Log structured store versus Write ahead logging
Most databases use the ARIES algorithm (or similar). This allows for in-place changes to be made
to binary objects on disk. However it must use write ahead logging to support atomicity.
This has a number of disadvantages:
- It is vital that changes be written (and flushed) to the log before the corresponding
changes are made to the "real" data. Unfortunately most off the shelf hard-disks need to
have their local cache disabled to ensure that data is not written in the wrong order.
- The write performance is essentually halved because all changes must be logged - i.e. written
to disk twice.
- Writing changes in-place means the disk head needs to seek around a lot. Fairly
sophisicated techniques are required to reduce these problems. For example dirty pages are
typically ordered so they can be written to disk by a lazy writer thread to minimise
disk-head seek times.
In practise, the product of transfer rate and seek time for a modern hard-disk is quite
high - e.g. 512kB. Therefore it is very inefficient for the disk head to seek around only
writing a small number of bytes at a time.
- Writing changes in place usually means that objects can't vary in size over time.

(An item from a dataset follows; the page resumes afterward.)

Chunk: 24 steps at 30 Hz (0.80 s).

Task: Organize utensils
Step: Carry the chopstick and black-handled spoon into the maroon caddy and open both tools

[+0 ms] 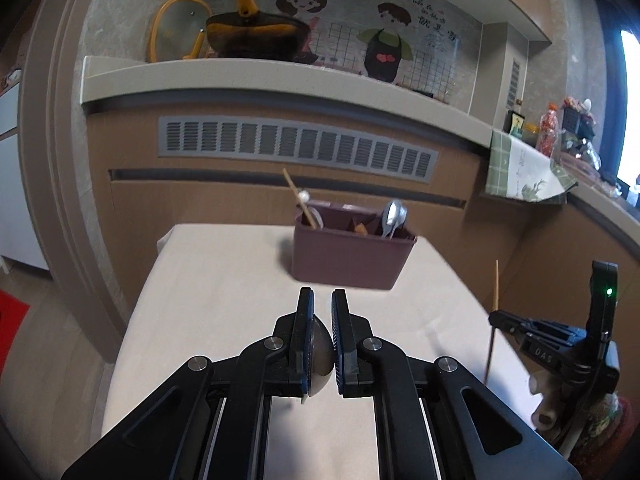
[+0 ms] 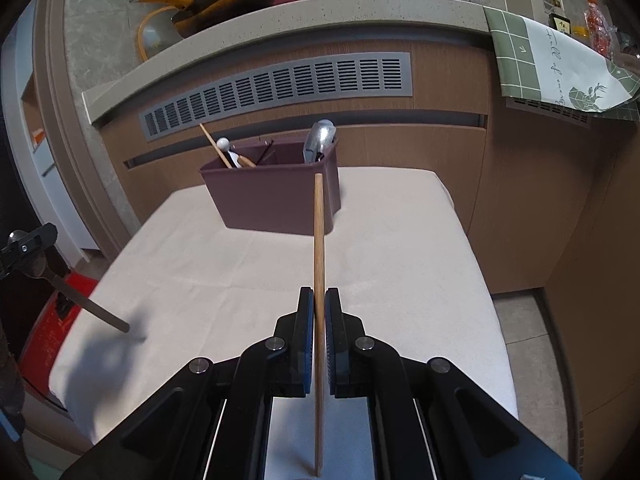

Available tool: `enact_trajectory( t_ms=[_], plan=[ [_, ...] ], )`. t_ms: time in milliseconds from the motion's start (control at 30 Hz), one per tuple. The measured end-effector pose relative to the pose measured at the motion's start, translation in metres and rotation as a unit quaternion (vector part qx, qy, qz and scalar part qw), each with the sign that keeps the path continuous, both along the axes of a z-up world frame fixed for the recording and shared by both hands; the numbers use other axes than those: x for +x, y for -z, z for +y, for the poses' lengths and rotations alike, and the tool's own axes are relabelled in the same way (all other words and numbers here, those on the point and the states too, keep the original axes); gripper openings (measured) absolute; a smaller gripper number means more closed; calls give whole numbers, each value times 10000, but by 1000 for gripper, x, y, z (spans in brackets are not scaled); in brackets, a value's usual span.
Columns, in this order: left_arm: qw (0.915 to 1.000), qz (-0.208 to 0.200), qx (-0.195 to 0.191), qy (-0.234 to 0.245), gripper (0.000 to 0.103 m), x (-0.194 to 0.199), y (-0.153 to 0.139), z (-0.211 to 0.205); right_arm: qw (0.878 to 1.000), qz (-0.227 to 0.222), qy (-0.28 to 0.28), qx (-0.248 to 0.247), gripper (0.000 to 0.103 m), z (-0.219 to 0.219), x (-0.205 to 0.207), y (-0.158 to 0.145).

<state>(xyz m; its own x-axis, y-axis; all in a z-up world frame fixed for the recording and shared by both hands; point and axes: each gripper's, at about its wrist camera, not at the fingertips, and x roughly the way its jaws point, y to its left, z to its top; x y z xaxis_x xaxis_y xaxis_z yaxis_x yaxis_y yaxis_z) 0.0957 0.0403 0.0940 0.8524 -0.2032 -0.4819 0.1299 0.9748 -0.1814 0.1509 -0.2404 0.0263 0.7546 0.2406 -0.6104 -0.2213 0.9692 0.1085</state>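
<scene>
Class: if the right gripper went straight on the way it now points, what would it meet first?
Probably the front wall of the bin. The right gripper, shut on a chopstick, points at it across bare tablecloth; the chopstick's tip would likely touch first.

- A small table [image 2: 400,248] covered with a plain cream cloth [image 1: 224,280], faintly creased, draping over the edges
- A maroon plastic utensil holder [image 2: 272,200] standing upright on the cloth toward the far side of the table, the only thing resting directly on it
- The holder is divided into compartments; metal spoons [image 2: 320,136] stand in the right end, a wooden chopstick [image 2: 214,144] and a white-knobbed utensil [image 2: 224,145] lean out of the left end
- Soft dark shadows fall on the cloth's near left corner
</scene>
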Motion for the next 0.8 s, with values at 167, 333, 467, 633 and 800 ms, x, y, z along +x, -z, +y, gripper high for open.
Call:
enact_trajectory(
  t_ms=[167,333,467,633,800],
  plan=[
    [9979,-511,-153,360,9,34,-64,-5,9982,-583,-167,8,5,7,20,-53],
    [9880,-1354,-141,735,9,75,-134,-14,9806,-1951,-186,-1,5,16,37,-147],
    [9835,-1573,-160,881,9,118,-154,-20,9661,-2574,-134,105,5,27,61,-193],
    [9884,-1059,-348,1033,9,176,-130,-17,9628,-2696,-174,7,5,44,101,-190],
    [9926,-125,-440,1128,9,233,-79,-17,9765,-2143,-225,51,5,52,148,-151]
  ],
)
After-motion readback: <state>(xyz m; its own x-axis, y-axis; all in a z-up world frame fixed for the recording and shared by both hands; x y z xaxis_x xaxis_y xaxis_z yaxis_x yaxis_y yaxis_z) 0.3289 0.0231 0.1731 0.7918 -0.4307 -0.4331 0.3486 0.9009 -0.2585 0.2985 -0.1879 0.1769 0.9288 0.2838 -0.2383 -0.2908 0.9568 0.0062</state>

Therefore objects that contain strings and other variable sized data either need to reserve
a fixed size buffer, and impose a limit on the size, or else store the string separately.
Storing the string separately hurts clustering. In fact storage of strings in object
oriented databases is a well known performance problem.
A log structured store eliminates these problems. Write performance is typically limited only by
the maximum transfer rate of the hard-disk.